- _Required work_
Type again, exactly, the lines below from the start through the line that includes "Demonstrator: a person".

- _Data provided_
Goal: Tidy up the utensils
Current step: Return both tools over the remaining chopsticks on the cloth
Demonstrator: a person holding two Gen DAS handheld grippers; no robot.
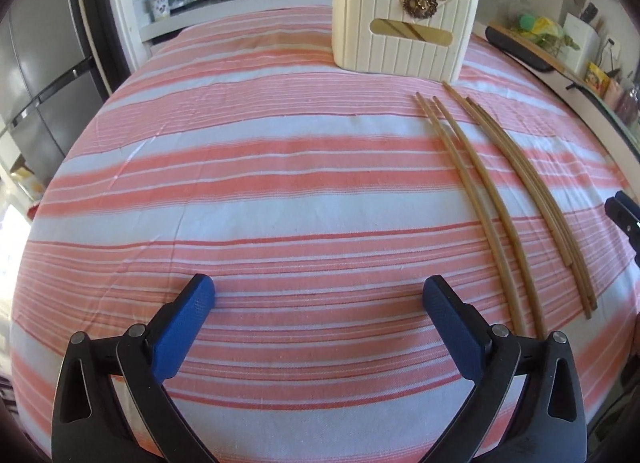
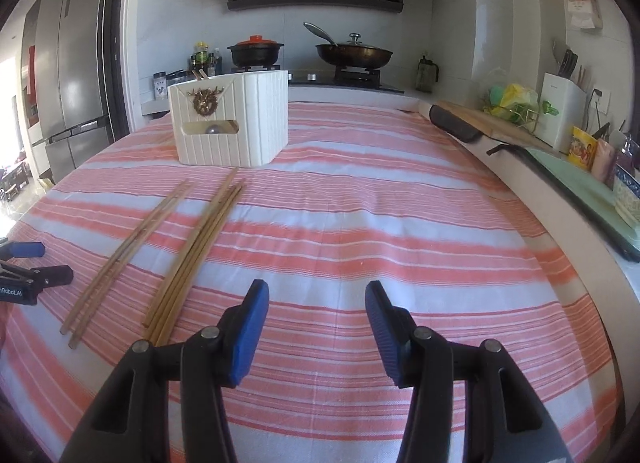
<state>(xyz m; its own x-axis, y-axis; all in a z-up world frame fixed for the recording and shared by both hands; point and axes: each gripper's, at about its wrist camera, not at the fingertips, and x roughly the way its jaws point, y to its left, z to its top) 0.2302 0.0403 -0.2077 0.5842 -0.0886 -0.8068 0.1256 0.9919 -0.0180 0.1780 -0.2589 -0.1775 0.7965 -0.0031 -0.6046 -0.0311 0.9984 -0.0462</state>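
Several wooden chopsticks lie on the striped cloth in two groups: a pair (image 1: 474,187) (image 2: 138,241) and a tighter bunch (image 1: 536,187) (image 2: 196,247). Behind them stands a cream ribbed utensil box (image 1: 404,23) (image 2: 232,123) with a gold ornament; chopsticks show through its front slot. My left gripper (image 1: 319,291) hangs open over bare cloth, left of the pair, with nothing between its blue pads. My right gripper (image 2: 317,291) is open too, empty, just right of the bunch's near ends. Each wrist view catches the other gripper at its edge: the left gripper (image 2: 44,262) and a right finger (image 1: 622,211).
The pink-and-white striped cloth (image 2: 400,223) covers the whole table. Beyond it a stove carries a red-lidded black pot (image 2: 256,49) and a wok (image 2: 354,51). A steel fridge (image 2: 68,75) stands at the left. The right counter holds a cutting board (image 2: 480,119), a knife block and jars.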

- _Task answer_
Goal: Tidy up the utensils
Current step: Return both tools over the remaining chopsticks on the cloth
Demonstrator: a person holding two Gen DAS handheld grippers; no robot.

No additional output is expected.